La transition des combustibles fossiles aux énergies renouvelables est confrontée à une bataille difficile. Pourtant, ce changement est une stratégie palliative essentielle pour maintenir les réseaux électriques opérationnels, au moins à une échelle minimale, alors que la civilisation se détourne inévitablement d’une réserve de pétrole et de gaz qui s’épuise. Le monde est devenu si dépendant du réseau électrique pour les communications, les finances et la préservation des connaissances techniques, scientifiques et culturelles que, si les réseaux devaient tomber définitivement et bientôt, il est probable que des milliards de personnes mourraient, et le les survivants seraient culturellement démunis. Essentiellement, nous avons besoin d’énergies renouvelables pour un atterrissage en douceur contrôlé. Mais la dure réalité est que, pour l’instant et dans un avenir prévisible, la transition énergétique ne va pas bien et a de mauvaises perspectives globales.

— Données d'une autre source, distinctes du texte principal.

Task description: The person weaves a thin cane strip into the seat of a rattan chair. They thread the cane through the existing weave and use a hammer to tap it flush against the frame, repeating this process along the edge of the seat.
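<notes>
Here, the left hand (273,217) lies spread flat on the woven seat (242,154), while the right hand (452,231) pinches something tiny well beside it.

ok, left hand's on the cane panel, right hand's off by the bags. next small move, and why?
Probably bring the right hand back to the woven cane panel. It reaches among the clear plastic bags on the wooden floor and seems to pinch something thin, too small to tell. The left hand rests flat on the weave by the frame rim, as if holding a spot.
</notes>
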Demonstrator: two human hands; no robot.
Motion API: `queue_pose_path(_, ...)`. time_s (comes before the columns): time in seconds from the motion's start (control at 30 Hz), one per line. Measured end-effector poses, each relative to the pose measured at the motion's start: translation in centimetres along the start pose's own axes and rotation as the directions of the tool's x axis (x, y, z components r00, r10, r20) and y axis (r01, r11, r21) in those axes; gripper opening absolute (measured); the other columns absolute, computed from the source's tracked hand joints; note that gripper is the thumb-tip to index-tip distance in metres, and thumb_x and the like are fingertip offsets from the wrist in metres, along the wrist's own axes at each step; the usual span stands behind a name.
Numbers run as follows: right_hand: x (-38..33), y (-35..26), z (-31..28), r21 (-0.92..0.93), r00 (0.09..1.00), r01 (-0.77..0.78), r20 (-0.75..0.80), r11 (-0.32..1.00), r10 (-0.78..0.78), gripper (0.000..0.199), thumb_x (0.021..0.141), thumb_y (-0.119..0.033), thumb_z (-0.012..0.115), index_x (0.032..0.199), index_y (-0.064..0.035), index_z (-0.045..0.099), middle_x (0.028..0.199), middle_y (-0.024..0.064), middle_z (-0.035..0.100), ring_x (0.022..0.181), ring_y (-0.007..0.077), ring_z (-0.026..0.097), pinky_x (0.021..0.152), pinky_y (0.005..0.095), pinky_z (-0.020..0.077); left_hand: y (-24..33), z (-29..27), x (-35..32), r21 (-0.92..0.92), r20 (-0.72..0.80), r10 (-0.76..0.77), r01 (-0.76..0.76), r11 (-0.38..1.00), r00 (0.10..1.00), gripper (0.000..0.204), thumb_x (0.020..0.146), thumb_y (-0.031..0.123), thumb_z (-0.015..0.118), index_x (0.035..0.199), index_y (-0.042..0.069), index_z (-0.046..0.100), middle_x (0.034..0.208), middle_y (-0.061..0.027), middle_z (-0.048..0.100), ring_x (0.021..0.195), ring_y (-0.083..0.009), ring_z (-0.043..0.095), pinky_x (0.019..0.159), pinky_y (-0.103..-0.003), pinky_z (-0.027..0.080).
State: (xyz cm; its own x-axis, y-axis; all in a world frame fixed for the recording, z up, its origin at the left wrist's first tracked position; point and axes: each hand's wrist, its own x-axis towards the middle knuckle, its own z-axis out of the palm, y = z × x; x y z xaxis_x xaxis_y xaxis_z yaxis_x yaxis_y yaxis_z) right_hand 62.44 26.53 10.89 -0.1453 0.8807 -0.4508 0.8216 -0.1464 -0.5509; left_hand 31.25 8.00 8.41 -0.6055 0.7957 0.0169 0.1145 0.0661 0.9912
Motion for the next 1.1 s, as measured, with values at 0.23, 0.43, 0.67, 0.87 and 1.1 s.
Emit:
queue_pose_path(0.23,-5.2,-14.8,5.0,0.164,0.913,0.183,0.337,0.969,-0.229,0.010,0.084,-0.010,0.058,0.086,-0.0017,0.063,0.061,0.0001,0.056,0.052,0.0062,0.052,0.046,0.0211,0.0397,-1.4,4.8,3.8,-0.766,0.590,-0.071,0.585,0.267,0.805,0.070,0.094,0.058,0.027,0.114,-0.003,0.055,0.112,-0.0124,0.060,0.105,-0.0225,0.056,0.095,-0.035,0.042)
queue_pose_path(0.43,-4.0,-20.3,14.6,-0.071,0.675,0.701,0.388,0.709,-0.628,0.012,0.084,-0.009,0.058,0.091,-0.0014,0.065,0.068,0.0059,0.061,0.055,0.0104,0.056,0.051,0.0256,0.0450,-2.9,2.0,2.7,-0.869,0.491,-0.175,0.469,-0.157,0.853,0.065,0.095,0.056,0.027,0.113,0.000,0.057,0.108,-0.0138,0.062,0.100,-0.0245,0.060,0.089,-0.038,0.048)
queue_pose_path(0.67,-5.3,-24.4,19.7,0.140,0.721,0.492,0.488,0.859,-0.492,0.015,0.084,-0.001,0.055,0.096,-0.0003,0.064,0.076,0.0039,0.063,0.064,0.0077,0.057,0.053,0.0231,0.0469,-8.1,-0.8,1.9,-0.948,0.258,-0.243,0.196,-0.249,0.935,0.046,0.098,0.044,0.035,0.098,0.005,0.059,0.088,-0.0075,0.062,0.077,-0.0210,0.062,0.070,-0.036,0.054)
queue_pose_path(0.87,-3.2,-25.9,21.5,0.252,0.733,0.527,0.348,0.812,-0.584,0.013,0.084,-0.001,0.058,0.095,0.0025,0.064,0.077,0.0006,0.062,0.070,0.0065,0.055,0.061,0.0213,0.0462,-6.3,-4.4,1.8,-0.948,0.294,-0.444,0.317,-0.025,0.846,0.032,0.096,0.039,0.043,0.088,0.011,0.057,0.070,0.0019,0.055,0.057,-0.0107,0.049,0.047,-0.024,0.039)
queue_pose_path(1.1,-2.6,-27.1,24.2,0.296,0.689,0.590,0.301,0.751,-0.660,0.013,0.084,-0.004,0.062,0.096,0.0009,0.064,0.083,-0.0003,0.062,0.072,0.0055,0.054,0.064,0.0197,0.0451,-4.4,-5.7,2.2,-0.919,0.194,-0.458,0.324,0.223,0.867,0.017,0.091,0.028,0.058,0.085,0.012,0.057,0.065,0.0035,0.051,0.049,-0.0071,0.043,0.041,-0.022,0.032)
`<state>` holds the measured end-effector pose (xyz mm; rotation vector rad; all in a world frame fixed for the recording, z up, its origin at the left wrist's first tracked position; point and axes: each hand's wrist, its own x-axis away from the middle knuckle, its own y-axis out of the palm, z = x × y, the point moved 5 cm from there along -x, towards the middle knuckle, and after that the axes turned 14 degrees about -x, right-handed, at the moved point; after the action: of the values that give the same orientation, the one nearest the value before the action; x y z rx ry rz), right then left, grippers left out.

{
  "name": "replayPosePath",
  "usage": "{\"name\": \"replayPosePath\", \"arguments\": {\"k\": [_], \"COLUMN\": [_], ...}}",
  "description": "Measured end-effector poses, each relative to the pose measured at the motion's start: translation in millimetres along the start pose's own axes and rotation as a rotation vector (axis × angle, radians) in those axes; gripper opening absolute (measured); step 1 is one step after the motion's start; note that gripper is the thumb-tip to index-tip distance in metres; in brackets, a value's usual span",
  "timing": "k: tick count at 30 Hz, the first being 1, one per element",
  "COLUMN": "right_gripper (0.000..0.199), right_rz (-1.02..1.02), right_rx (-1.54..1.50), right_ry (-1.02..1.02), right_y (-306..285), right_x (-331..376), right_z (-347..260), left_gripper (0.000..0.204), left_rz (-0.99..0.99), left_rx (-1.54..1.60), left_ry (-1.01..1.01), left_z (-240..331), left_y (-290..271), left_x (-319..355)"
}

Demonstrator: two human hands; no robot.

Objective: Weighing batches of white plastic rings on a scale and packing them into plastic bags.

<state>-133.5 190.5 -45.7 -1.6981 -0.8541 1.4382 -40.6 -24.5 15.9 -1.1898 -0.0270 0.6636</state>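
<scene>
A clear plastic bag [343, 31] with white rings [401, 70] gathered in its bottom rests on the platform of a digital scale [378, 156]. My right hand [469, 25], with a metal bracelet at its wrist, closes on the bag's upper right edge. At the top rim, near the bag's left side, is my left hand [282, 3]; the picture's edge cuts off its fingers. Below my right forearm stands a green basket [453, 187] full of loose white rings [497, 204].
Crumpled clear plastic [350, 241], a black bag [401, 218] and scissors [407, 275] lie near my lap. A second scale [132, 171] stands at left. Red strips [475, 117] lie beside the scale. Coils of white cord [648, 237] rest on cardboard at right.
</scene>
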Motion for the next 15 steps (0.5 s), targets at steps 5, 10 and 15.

Nous avons besoin d’un plan réaliste de descente énergétique, au lieu de rêves insensés d’abondance éternelle des consommateurs par des moyens autres que les combustibles fossiles. Actuellement, l’insistance politiquement enracinée sur la poursuite de la croissance économique décourage la vérité et la planification sérieuse sur la façon de bien vivre avec moins.